Well not quite; it was warm when they threw him in and the soft turquoise waves glittered with sunlight around him. He'd let himself sink for a bit, until the air in his lungs pulled him up again to bring his peaceful solitude under the surface to a gasping end, limbs flailing wildly as his head broke through into warm summer wind.
He'd pulled himself onto the nearest piece of floating wood, half rotted with time and merciless tides, clinging to the dark brown raft with all his might.
Now, Tommy is cold. His clothes are stuck to his body and he's shaking and shivering on his raft.
He presses his cheek to the dirty wood and closes his eyes. He mustn't cry.
Wilbur looks at him and says “Don't cry, Tom- don't- don't cry!” and Tommy nods frantically.
It's the last words he heard Wil say to him. He'd called him Tom, not Tommy, not Toms, not even a mocking Sunshine, just Tom. There wasn't much time, but it still feels wrong. There should have been more, there should've been time for long muttered words and desperate embraces before they pulled Wilbur away, but there wasn't.
Tommy presses his eyes shut and digs his nails into the driftwood.
There was no need for long words, really, because he always does what Wilbur tells him to.
If he cries he loses water that he can't afford to shed. And crying is halfway to giving up is what Wil often tells him. If he cries then he admits defeat. Admits that all it took was for the Royal Marines to throw him from the cliffs to bring him low. So he won't cry.
He looks up and lets his eyes flutter open, blinking against the sun. Not too far off he can see that very cliff-side, a beautiful facade of greenery against sand-colored stone. The fall isn't as steep as it looks.
To his other side, blue water stretches as far as the eye can see, a light-rimmed horizon in the distance. He wishes Wilbur didn't insist on coming here. He wishes he didn't end up in this position because of it, drifting out onto the open sea.
His head is spinning. His throat feels dry as sandpaper and Tommy can't bring himself to cry out for help. If help comes, let it come, and if it does not, let him die. He breathes in deep, warm air suffocating in his lungs.
Letting his gaze wander he finds the bodies hanging between the rocks, four of them in varying stages of decay. Four pirates, as it's written on a wooden sign beside them, swaying softly.
But it's no surprise that they're pirates. That's not what it tells you, no. The sign means that they got caught. The sign means that they failed just as he did. Their feet hang limp, their heads caught tightly in a heavy noose each.
Tommy stares at them from a distance and can't get closer. He feels sick to his stomach. He feels a strange prickling in his eyes.
They'll never sail the seas again and he may well be the same. This godforsaken driftwood and the sun that shines too brightly against his skin may well guide his last voyage.
He won't call out for any ships in the distance. What use would it be?
They took his weapons, his rapier and his pistol. Wilbur made him that rapier and showed him to use it too and they took it without so much as a second glance.

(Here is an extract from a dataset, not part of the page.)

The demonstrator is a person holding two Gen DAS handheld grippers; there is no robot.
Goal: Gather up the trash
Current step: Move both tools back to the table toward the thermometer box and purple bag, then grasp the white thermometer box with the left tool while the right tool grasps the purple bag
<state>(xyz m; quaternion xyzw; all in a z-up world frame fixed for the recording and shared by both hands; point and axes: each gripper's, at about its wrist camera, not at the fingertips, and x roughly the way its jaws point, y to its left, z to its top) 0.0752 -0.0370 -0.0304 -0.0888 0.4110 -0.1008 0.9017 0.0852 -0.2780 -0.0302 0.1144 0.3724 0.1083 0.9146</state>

Tommy sits up further, trying to find balance and slipping. Blood rushes in his ears as he's pulled under.
For a moment he wants to let go.
The water is cold around him now but it's clear and he can see the ground somewhere, sand whirling in soft circles.
Swim with the fishes, he thinks. I'm so exhausted, Wil.
But he can't give up. Wilbur told him not to cry and that's really just a plea to not give up.
The water is pulling at his limbs and filling his lungs but he begins to push against it. His driftwood is gone when he opens his eyes again, coughing up water and gasping for air. His driftwood is gone and his arms are weak but he can't let Wil down.
Don't cry, Wilbur told him, because if he cries he's weak.
So instead, he screams. It gets lost in the wind but Tommy screams until his voice is gone and his throat is raw. Whenever he sinks he pulls himself back to the surface again with nothing but spite and a will to live.
The horizon is alight with fire, golden and red. The sun is setting and leaving the water a glittering, burning mess. He's drifting aimlessly towards the rock where they hanged the pirates.
Tommy should be there beside them.
Wilbur had told him that they'd get treasures immeasurable. Tommy would plunder the moon and steal the stars to make Wilbur proud.
So he doesn't die. They threw him out to the sea to drown but he won't give them that satisfaction. Tommy holds out.
He stares at the pirates hanging between the rocks and wonders if he'd be hung right beside them had Wilbur not said he was a child.
“He's just a kid,” Wil had said. “He never hurt no one.”
Wilbur had said those words in vain it seems, and Tommy's shouts for help must have been in vain. The sun is setting and he's lost.
He stares up at a pair of pale feet dangling there, stripped of their heavy worn boots.
Tommy stares up at the pirate that the Navy men killed and resigns himself to drown and lets himself be pulled under.
.
.
.
He spits out water all over the boat and someone claps him on the back.
“You're gonna be alright, mate.” A voice says, sounding much older than Wilbur and much kinder. “It's a wonder you're still with us.”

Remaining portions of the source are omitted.